**THE TASK**
Type out every line below exactly as it reads.

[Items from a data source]

- Opening Delimiter -

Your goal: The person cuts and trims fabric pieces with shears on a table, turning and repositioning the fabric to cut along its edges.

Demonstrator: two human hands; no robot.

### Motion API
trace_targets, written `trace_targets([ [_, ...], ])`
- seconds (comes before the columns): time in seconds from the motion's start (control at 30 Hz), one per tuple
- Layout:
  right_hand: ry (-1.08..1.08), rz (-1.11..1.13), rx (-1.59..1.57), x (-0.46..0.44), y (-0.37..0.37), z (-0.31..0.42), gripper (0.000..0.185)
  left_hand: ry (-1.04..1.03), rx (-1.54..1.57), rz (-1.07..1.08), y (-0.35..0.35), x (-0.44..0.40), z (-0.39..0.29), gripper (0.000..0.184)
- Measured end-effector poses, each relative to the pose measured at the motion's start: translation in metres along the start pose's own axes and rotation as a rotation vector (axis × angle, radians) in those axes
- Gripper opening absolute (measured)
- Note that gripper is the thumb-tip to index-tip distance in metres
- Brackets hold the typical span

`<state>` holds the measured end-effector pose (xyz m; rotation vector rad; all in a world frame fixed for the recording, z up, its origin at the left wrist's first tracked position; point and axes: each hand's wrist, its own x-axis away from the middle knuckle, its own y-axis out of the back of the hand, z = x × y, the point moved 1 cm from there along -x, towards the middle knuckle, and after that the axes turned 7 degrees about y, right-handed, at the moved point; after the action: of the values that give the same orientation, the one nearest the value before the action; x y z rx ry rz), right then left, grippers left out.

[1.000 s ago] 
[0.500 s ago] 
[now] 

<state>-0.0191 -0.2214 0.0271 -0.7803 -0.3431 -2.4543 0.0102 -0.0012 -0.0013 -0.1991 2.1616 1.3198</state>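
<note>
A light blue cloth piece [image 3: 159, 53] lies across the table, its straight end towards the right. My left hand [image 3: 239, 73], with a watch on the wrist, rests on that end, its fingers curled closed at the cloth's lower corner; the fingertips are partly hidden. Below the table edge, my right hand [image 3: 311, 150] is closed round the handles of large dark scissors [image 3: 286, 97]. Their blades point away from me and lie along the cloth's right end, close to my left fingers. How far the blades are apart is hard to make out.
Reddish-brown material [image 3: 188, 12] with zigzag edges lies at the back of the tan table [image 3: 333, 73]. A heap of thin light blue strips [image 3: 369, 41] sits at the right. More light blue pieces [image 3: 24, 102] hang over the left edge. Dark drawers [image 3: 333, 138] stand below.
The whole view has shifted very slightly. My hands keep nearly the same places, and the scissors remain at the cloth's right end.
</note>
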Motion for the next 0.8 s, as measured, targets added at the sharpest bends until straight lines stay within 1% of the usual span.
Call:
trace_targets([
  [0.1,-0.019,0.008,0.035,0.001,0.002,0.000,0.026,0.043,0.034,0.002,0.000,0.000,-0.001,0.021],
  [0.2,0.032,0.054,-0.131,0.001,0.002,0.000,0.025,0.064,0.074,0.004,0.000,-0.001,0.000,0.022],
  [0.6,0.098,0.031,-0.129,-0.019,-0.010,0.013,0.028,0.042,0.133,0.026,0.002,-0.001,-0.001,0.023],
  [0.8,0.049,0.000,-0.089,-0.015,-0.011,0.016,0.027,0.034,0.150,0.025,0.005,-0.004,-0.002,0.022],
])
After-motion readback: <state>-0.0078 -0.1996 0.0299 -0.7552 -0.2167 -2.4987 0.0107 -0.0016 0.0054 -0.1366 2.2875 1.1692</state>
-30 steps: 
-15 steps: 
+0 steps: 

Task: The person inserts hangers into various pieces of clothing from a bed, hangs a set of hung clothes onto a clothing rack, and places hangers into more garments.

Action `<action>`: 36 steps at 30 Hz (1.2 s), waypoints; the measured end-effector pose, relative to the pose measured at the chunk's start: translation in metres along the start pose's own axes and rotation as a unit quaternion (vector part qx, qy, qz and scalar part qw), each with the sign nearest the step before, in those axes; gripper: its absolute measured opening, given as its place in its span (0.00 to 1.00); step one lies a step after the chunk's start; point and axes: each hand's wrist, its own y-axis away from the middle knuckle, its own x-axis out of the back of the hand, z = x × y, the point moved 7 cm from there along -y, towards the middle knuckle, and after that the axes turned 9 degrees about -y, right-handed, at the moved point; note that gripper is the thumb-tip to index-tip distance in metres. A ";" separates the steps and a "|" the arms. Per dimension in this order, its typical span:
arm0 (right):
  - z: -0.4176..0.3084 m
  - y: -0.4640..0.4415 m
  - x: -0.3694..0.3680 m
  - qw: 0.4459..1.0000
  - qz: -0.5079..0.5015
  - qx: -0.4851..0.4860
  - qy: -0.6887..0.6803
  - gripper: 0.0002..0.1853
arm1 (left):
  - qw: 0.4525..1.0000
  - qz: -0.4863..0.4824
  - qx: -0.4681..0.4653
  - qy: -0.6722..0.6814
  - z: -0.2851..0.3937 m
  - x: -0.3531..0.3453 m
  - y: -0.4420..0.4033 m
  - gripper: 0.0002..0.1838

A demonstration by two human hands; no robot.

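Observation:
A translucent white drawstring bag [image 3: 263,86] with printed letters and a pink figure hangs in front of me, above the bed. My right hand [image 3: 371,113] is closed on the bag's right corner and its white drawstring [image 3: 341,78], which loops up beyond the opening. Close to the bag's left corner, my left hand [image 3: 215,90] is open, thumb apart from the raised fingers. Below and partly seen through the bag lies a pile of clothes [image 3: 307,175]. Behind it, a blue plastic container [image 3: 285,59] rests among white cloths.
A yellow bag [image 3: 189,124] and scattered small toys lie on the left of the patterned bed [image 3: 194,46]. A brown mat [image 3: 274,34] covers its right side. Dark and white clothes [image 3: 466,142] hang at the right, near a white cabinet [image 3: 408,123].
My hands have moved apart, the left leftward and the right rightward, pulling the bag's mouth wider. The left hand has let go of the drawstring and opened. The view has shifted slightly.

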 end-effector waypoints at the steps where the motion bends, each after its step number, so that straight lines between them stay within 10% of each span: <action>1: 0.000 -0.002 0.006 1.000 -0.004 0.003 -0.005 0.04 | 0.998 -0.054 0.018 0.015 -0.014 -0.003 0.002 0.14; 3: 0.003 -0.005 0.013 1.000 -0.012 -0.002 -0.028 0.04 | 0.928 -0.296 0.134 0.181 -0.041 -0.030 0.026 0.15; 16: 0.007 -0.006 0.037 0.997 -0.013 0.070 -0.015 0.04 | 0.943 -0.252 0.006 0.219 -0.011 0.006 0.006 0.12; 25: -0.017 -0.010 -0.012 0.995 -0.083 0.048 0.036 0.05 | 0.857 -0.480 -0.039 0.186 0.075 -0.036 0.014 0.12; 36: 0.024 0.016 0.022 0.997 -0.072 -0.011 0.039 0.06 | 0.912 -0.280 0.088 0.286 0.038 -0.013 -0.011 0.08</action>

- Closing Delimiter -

**SOLVED EXERCISE**
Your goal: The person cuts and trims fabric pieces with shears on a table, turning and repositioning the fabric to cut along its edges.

Demonstrator: two human hands; no robot.

### Motion API
trace_targets, written `trace_targets([ [_, ...], ])`
- seconds (comes before the columns): time in seconds from the motion's start (control at 30 Hz), one per tuple
- Layout:
  right_hand: ry (-1.08..1.08), rz (-1.11..1.13), rx (-1.59..1.57), x (-0.46..0.44), y (-0.37..0.37), z (-0.31..0.42), gripper (0.000..0.185)
  left_hand: ry (-1.04..1.03), rx (-1.54..1.57), rz (-1.07..1.08), y (-0.35..0.35), x (-0.44..0.40), z (-0.39..0.29), gripper (0.000..0.184)
- Measured end-effector poses, each relative to the pose measured at the motion's start: translation in metres along the start pose's own axes and rotation as a rotation vector (axis × angle, radians) in those axes
- Gripper opening absolute (measured)
- Note that gripper is the thumb-tip to index-tip distance in metres
- Brackets hold the typical span

`<state>` holds the measured end-effector pose (xyz m; rotation vector rad; all in a world frame fixed for the recording, z up, its origin at the left wrist's first tracked position; point and axes: each hand's wrist, its own x-axis away from the middle knuckle, its own y-axis out of the back of the hand, z = x × y, the point moved 1 cm from there along -x, towards the middle knuckle, and after that the axes turned 7 degrees about y, right-handed, at the moved point; after the action: of the values that give the same orientation, the one nearest the value before the action; x y z rx ry rz), right then left, grippers left out.

[1.000 s ago] 
[0.500 s ago] 
[now] 

<state>-0.0191 -0.2214 0.0271 -0.7803 -0.3431 -2.4543 0.0102 -0.0012 -0.0013 -0.1991 2.1616 1.3198</state>
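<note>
A light blue cloth piece [image 3: 159, 53] lies across the table, its straight end towards the right. My left hand [image 3: 239, 73], with a watch on the wrist, rests on that end, its fingers curled closed at the cloth's lower corner; the fingertips are partly hidden. Below the table edge, my right hand [image 3: 311, 150] is closed round the handles of large dark scissors [image 3: 286, 97]. Their blades point away from me and lie along the cloth's right end, close to my left fingers. How far the blades are apart is hard to make out.
Reddish-brown material [image 3: 188, 12] with zigzag edges lies at the back of the tan table [image 3: 333, 73]. A heap of thin light blue strips [image 3: 369, 41] sits at the right. More light blue pieces [image 3: 24, 102] hang over the left edge. Dark drawers [image 3: 333, 138] stand below.
The whole view has shifted very slightly. My hands keep nearly the same places, and the scissors remain at the cloth's right end.
</note>
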Motion for the next 0.8 s, as measured, targets added at the sharpest bends until straight lines stay within 1% of the usual span.
Call:
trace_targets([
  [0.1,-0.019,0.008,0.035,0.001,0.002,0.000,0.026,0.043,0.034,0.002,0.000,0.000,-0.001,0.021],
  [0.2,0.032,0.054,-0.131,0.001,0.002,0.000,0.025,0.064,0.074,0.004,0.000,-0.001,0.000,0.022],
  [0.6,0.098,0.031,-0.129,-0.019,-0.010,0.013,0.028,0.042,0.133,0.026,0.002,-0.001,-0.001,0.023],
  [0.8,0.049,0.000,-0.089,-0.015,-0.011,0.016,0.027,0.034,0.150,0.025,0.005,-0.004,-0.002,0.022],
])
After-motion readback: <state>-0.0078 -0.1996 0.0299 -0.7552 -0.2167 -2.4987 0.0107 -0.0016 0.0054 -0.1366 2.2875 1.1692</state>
-30 steps: 
-15 steps: 
+0 steps: 

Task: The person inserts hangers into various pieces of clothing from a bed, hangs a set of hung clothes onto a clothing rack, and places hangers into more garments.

Action `<action>`: 36 steps at 30 Hz (1.2 s), waypoints; the measured end-effector pose, relative to the pose measured at the chunk's start: translation in metres along the start pose's own axes and rotation as a unit quaternion (vector part qx, qy, qz and scalar part qw), each with the sign nearest the step before, in those axes; gripper: its absolute measured opening, given as its place in its span (0.00 to 1.00); step one lies a step after the chunk's start; point and axes: each hand's wrist, its own y-axis away from the middle knuckle, its own x-axis out of the back of the hand, z = x × y, the point moved 7 cm from there along -y, towards the middle knuckle, and after that the axes turned 9 degrees about -y, right-handed, at the moved point; note that gripper is the thumb-tip to index-tip distance in metres. A ";" separates the steps and a "|" the arms. Per dimension in this order, its typical span:
arm0 (right):
  - z: -0.4176..0.3084 m
  - y: -0.4640..0.4415 m
  - x: -0.3694..0.3680 m
  - qw: 0.4459..1.0000
  - qz: -0.5079..0.5015
  - qx: -0.4851..0.4860
  - qy: -0.6887..0.6803
  - gripper: 0.0002..0.1853
arm1 (left):
  - qw: 0.4525..1.0000
  - qz: -0.4863..0.4824
  - qx: -0.4681..0.4653
  - qy: -0.6722..0.6814
  - z: -0.2851..0.3937 m
  - x: -0.3531..0.3453 m
  - y: -0.4420..0.4033 m
  - gripper: 0.0002..0.1838

A demonstration by two human hands; no robot.

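Observation:
A translucent white drawstring bag [image 3: 263,86] with printed letters and a pink figure hangs in front of me, above the bed. My right hand [image 3: 371,113] is closed on the bag's right corner and its white drawstring [image 3: 341,78], which loops up beyond the opening. Close to the bag's left corner, my left hand [image 3: 215,90] is open, thumb apart from the raised fingers. Below and partly seen through the bag lies a pile of clothes [image 3: 307,175]. Behind it, a blue plastic container [image 3: 285,59] rests among white cloths.
A yellow bag [image 3: 189,124] and scattered small toys lie on the left of the patterned bed [image 3: 194,46]. A brown mat [image 3: 274,34] covers its right side. Dark and white clothes [image 3: 466,142] hang at the right, near a white cabinet [image 3: 408,123].
My hands have moved apart, the left leftward and the right rightward, pulling the bag's mouth wider. The left hand has let go of the drawstring and opened. The view has shifted slightly.
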
 end-effector waypoints at the steps where the motion bends, each after its step number, so that straight lines between them stay within 10% of each span: <action>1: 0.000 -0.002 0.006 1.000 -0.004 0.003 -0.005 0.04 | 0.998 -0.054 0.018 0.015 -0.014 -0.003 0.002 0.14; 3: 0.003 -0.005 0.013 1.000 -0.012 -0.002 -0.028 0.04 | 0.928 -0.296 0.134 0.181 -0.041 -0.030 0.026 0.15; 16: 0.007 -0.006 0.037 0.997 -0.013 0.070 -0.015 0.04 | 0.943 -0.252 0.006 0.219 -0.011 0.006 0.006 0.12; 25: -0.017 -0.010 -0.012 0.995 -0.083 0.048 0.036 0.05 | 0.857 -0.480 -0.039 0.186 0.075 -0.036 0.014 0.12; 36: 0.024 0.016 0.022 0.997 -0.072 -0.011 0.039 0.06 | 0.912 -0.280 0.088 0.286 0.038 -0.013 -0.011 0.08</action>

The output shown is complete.